(Data entries)
§

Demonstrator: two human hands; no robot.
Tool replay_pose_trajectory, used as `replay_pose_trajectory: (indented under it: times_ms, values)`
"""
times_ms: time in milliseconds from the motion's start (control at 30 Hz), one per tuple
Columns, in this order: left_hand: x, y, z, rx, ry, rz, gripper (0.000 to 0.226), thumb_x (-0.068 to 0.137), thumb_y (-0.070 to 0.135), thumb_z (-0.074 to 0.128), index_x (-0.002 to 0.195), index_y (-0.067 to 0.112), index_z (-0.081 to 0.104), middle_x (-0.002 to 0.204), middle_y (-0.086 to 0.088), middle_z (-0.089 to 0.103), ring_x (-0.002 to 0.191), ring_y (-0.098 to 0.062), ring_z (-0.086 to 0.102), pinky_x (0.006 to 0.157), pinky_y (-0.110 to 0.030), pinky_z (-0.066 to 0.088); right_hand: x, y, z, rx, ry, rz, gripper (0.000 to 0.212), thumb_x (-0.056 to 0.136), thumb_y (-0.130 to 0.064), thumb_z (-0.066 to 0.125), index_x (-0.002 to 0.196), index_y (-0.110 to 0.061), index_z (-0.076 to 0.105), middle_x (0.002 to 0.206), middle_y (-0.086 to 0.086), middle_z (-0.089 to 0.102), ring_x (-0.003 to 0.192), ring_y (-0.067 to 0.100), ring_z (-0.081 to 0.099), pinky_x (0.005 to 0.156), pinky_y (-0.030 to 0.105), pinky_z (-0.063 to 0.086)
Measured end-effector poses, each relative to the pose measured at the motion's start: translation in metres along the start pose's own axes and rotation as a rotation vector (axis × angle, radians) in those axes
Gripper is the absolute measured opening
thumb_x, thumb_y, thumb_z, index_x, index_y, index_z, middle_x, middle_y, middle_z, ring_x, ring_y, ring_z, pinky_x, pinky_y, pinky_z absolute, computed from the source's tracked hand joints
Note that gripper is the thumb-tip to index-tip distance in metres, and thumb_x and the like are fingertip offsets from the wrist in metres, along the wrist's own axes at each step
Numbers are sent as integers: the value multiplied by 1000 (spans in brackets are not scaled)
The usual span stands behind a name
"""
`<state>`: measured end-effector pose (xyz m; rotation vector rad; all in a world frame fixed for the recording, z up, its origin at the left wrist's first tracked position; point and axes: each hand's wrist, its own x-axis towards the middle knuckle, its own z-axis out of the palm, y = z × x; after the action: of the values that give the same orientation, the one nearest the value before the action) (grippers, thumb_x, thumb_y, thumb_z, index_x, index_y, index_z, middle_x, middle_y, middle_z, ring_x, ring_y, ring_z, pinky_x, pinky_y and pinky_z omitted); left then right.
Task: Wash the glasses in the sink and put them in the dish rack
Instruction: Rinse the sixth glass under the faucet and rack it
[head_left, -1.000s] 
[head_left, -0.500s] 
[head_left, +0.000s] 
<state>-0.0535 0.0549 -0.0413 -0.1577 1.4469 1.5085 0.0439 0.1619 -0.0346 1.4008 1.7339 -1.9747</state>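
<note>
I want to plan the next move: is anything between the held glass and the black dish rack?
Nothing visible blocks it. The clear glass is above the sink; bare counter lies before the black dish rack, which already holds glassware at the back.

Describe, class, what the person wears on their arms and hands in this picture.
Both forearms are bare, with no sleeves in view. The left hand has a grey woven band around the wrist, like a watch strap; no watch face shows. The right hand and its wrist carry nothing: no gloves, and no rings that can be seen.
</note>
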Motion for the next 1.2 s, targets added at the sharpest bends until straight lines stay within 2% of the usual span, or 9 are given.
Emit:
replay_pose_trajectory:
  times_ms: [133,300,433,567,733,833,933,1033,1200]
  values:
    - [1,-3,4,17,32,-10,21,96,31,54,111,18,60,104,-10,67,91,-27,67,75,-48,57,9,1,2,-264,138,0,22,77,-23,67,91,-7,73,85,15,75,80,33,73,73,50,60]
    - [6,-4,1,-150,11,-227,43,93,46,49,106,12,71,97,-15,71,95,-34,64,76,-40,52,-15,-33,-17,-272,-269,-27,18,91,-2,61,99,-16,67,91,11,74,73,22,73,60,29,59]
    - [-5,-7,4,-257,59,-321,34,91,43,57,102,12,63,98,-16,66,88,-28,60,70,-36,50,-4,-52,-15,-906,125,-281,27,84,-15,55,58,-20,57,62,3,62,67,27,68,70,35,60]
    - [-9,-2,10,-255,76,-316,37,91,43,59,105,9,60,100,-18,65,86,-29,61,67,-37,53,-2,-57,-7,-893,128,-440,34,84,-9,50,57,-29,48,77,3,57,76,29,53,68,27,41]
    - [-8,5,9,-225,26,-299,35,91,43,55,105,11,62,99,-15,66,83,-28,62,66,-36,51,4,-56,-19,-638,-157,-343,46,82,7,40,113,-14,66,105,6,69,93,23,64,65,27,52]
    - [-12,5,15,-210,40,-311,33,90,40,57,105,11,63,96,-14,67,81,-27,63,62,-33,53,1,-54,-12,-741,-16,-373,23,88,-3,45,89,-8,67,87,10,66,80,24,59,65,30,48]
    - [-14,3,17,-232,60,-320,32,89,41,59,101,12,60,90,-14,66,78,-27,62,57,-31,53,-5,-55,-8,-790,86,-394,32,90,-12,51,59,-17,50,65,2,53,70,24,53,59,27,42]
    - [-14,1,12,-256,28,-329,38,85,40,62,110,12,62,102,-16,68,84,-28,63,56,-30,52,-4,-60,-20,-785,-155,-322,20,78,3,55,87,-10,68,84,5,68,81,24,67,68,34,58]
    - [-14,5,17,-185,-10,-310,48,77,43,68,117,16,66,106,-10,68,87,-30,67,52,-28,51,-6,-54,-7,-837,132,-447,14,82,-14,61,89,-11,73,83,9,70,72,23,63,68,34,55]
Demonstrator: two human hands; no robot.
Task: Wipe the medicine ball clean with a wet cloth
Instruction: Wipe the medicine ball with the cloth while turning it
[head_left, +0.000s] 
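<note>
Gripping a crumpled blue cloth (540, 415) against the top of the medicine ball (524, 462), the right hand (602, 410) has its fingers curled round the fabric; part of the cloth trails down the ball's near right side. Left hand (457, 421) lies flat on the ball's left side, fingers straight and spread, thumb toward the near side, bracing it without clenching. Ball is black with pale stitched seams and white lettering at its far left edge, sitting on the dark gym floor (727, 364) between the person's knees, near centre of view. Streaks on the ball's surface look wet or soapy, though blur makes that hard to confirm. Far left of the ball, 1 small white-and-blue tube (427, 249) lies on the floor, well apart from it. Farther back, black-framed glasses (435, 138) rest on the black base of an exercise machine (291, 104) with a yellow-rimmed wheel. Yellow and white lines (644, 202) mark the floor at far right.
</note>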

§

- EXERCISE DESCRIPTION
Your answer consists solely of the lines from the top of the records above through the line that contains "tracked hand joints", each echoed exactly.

- WORKED SOLUTION
Demonstrator: two human hands; no robot.
Tool replay_pose_trajectory, used as `replay_pose_trajectory: (indented under it: times_ms, values)`
"""
times_ms: time in milliseconds from the motion's start (control at 30 Hz), one per tuple
Columns, in this order: left_hand: x, y, z, rx, ry, rz, gripper (0.000 to 0.226), thumb_x (-0.068 to 0.137), thumb_y (-0.070 to 0.135), thumb_z (-0.074 to 0.128), index_x (-0.002 to 0.195), index_y (-0.067 to 0.112), index_z (-0.081 to 0.104), middle_x (-0.002 to 0.204), middle_y (-0.086 to 0.088), middle_z (-0.089 to 0.103), ring_x (-0.002 to 0.191), ring_y (-0.098 to 0.062), ring_z (-0.086 to 0.102), pinky_x (0.006 to 0.157), pinky_y (-0.110 to 0.030), pinky_z (-0.066 to 0.088); right_hand: x, y, z, rx, ry, rz, gripper (0.000 to 0.212), thumb_x (-0.056 to 0.136), thumb_y (-0.130 to 0.064), thumb_z (-0.066 to 0.125), index_x (-0.002 to 0.196), index_y (-0.110 to 0.061), index_z (-0.076 to 0.105), middle_x (0.002 to 0.206), middle_y (-0.086 to 0.086), middle_z (-0.089 to 0.102), ring_x (-0.003 to 0.192), ring_y (-0.067 to 0.100), ring_z (-0.081 to 0.099), pinky_x (0.005 to 0.156), pinky_y (-0.030 to 0.105), pinky_z (-0.063 to 0.086)
Measured end-effector poses, each relative to the pose measured at the motion's start: translation in metres along the start pose's own axes and rotation as a rotation vector (axis × angle, radians) in those axes
Gripper is the absolute measured opening
thumb_x, thumb_y, thumb_z, index_x, index_y, index_z, middle_x, middle_y, middle_z, ring_x, ring_y, ring_z, pinky_x, pinky_y, pinky_z absolute, computed from the source's tracked hand joints

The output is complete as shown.